Hasby didorong orang tuanya untuk meninggalkan Aceh segera. Saat itu, tahun 2003, ia pun cepat meninggalkan Aceh menuju Jogjakarta. “Katanya, di Jogja waktu itu ada pesantren gratis. Di sana, katanya, kerjanya cuman menghafal Alqur’an dan siangnya sekolah formal,” kata Gomok. Ternyata, di sana nggak ada sekolahnya, cuman menghafal Alqur’an, kata Gomok.

Pada September 2003, ia meninggalkan Jogjakarta ke Jakarta dengan kereta api kelas ekonomi. Kali pertama ia tinggal di Serpong. Ia tinggal dengan seorang temannya dari Aceh. Satu tahun ia sekolah di Madrasah Aliyah Negeri Serpong. Lalu, pindah ke Jakarta Timur, masuk ke MAN 9. Hanya bertahan satu tahun. Lalu ke Tangerang, pindah ke SMU Bina Bangsa Ciledug. Beberapa kali sekolahnya terhenti karena tak mampu membayar. Kiriman uang dari keluarga di Aceh juga tak tentu datangnya. Pernah, selama satu tahun, ia bekerja menjadi penjaga masjid. Sehingga, SMU Bina Bangsa ia bisa selesaikan pada 2006.

Kemudian ia kuliah di Bina Sarana Informatika, tahun pertama kandas karena biaya. Ia coba lagi ke Universitas Al Azhar jurusan sastra Arab. “Alhamdulillah, masuk juga. Akhirnya, ngulang lagi semester satu,” kata Gomok.

Dengan latar belakang sejarah yang sama dan ikatan emosional yang kuat, keenam pemuda itu menggagas pertemuan para mahasiswa sedaerah Subulussalam-Aceh Singkil guna membentuk sebuah organisasi mahasiswa. Enam pemuda Aceh yang biasa kumpul di Bintaro itu menyebarkan selebaran undangan ke berbagai kampus di Jakarta, seperti seperti di Universitas Islam Negeri (UIN) Syarif Hidayahtullah Jakarta, Sekolah Tinggi Agama Islam (STAI) Fatahillah Jakarta, STAI Darul Fathah Tangerang, Universitas Muhammadiyah Jakarta, Universitas Al Azhar Jakarta.

Dalam pertemuan di Lembaga Bahasa Universitas Indonesia (LB UI), Depok, pada 15 Oktober 2006, para pemuda itu bersepakat mendeklarasikan Kesatuan Aksi Mahasiswa Bangkit Aceh Singkil (KAMBAS).

“Waktu itu, hampir semua teman-teman tidak menyukai model organisasi himpunan mahasiswa,” kata Wilda. “Kami lebih suka dengan model kesatuan aksi. Selain itu, kami terbiasa dengan permasalahan, realitas,” kata Wilda.

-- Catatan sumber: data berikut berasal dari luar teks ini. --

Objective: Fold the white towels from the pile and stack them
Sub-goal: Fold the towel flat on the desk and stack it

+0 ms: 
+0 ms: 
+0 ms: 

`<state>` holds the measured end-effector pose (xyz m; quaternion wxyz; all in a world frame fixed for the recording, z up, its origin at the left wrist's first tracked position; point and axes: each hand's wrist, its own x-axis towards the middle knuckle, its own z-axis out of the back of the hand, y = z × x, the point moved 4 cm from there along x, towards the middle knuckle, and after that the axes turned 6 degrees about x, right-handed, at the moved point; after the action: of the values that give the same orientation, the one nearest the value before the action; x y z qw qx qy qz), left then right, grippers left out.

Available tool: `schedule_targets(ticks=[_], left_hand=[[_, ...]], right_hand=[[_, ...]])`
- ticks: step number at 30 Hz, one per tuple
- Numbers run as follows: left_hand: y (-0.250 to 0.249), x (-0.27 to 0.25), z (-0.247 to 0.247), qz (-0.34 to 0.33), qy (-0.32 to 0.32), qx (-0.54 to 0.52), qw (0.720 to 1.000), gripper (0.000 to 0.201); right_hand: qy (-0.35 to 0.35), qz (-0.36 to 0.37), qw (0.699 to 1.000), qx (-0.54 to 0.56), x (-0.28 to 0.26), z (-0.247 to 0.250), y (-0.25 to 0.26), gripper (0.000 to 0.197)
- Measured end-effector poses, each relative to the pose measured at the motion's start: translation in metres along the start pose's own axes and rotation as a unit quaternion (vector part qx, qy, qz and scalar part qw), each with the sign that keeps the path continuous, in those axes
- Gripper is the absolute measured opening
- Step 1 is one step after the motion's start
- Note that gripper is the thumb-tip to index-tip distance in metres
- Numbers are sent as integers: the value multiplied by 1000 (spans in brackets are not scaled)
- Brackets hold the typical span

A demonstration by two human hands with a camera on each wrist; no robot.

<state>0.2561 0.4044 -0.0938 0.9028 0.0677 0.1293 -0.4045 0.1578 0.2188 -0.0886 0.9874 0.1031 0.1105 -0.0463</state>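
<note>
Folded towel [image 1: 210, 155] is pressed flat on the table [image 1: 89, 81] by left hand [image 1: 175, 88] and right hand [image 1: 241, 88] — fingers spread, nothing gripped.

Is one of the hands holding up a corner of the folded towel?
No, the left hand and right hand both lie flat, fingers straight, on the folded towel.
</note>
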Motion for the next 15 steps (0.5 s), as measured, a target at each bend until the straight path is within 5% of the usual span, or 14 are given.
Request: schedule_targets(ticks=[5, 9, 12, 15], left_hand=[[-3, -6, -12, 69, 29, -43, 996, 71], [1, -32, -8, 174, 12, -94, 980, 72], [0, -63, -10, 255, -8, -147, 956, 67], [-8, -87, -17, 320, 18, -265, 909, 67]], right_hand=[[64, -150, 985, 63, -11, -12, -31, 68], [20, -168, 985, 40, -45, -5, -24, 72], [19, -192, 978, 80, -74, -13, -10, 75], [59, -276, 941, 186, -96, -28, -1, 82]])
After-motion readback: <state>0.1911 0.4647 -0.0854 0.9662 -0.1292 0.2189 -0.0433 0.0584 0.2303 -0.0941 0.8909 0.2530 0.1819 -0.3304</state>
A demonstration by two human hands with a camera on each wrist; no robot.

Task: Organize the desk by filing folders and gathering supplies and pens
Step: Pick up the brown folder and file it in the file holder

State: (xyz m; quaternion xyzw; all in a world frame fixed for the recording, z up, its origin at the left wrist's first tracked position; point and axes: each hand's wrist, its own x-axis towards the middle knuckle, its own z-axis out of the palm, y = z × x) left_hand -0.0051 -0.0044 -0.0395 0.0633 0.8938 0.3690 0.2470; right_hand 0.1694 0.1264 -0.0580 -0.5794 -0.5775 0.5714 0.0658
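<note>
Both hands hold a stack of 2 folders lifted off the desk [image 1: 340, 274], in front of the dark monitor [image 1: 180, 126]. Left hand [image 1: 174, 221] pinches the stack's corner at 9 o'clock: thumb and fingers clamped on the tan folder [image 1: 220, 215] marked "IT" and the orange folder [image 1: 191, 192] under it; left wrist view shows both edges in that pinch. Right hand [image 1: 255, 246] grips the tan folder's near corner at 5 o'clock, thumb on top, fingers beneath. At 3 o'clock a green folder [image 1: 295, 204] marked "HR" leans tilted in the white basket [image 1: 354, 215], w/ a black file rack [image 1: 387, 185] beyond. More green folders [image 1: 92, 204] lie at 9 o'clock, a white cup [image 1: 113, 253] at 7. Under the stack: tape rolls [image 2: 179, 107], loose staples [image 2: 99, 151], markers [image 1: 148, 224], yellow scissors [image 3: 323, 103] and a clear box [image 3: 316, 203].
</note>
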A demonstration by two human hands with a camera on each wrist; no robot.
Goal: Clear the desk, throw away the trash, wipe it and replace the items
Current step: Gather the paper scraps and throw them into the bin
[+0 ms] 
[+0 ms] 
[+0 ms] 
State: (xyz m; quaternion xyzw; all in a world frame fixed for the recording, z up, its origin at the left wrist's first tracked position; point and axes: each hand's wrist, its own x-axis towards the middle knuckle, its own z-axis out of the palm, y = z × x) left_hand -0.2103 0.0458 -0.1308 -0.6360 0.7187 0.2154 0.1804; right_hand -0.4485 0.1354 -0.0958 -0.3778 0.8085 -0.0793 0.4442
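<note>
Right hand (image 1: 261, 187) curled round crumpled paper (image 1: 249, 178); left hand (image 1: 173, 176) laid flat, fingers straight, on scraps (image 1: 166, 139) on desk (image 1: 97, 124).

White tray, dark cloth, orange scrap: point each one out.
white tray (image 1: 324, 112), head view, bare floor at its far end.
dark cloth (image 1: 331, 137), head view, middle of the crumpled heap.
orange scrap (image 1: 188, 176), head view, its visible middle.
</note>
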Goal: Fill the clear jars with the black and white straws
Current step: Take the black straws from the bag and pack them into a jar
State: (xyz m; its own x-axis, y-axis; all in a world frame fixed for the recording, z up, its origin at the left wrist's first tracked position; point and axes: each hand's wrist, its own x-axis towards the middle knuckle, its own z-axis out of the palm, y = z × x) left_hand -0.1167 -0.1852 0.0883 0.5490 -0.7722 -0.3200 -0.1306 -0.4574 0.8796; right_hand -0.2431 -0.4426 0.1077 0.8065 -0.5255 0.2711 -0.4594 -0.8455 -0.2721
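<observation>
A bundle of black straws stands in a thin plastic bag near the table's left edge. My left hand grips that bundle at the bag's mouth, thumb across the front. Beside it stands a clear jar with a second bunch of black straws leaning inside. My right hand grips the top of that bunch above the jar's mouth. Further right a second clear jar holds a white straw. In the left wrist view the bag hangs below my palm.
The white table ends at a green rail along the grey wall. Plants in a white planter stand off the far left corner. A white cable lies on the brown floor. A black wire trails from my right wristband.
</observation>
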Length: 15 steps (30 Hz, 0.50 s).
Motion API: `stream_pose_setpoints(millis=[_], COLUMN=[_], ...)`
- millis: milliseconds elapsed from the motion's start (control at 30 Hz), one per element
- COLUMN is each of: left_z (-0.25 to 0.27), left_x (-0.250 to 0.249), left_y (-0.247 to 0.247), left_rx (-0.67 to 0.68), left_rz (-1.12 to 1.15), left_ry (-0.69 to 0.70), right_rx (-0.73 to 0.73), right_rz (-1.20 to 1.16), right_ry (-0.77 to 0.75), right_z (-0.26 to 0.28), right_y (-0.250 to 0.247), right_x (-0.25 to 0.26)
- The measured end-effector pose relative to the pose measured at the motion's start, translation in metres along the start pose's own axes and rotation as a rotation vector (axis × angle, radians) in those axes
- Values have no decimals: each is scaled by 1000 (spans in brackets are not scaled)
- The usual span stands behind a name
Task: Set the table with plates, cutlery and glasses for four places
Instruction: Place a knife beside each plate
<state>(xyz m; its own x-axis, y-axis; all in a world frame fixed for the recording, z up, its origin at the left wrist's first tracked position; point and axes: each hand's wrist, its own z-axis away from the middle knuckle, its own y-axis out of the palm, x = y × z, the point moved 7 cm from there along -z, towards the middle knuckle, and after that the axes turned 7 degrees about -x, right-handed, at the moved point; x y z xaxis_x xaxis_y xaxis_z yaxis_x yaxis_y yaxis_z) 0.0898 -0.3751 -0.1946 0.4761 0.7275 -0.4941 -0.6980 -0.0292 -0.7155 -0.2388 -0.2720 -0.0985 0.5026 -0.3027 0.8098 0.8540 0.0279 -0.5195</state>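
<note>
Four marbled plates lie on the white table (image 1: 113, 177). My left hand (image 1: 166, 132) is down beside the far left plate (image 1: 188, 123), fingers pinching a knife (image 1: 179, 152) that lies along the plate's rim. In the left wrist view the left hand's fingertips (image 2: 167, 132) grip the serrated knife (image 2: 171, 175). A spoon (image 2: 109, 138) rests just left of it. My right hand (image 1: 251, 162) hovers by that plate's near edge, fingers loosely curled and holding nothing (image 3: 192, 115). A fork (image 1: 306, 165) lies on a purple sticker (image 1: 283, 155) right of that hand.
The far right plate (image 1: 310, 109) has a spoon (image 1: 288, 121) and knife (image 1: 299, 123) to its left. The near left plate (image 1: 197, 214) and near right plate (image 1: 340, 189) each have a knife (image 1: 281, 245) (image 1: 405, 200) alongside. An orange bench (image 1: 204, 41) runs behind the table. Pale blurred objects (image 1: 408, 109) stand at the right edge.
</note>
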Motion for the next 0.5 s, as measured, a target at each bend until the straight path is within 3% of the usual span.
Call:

Pada 8 Juli 2007, di Bumi Serpong Damai, Tangerang, para pemuda Aceh tersebut berkumpul kembali, setelah terjadi perkembangan politik tata pemerintahan kota, yaitu pemerintah kota Subulussalam berdiri sendiri. Sebelumnya kota itu dibawah naungan pemerintah daerah Aceh Singkil. Nama organisasi diubah sedikit, dari KAMBAS menjadi KAMSAS.

Di bulan Ramadhan tahun 2007, KAMSAS mulai bergerak ke Aceh. Sekitar enam orang, secara bertahap, masuk ke beberapa desa pedalaman di wilayah Subulussalam dan Aceh Singkil. Mereka memberikan penyuluhan politik untuk menghadapi pemilihan kepala daerah 2009. Pendidikan politik ini dilakukan tanpa berkoar-koar, memasang spanduk besar untuk mengkampanyekan kegiatan organisasi. “Kita benar-benar independen,” kata Wilda.

“Kita tidak berada di pihak tertentu,” katanya. “Jangan sampai suara mereka dibeli oleh orang yang bermodal bual, omong kosong, atau pun sehelai baju. Karena di sana, banyak orang berduit yang nggak bisa dijadikan pemimpin,” katanya.

Selain turun ke kampung-kampung, mereka juga bergerak ke partai politik di Subulussalam- Aceh Singkil, mendesak agar dijalankan pendidikan politik terhadap kader-kadernya. “Salah satu sumber dari kondisi carut-marut di Aceh Singkil itu, pengkaderan politik di partai-partai yang belum memadai,” kata Wilda.

Aceh pasca perjanjian damai Helsinki pada 15 Agustus 2005, KAMSAS menilai Subulussalam-Aceh Singkil belum tersentuh oleh perubahan. Subulussalam dan Aceh Singkil masih tetap terbelakang, kecuali kondisi lebih aman. “Keluarga kami tetap petani miskin,” kata Hasby Gomok.

“Perjanjian Helsinki tidak ada dampak apa-apa bagi saya dan keluarga di sana,” kata Gomok. “Masih miskin, dari dulu tani sampai sekarang. Bahkan, pertanian lebih susah,” katanya dengan nada pelan.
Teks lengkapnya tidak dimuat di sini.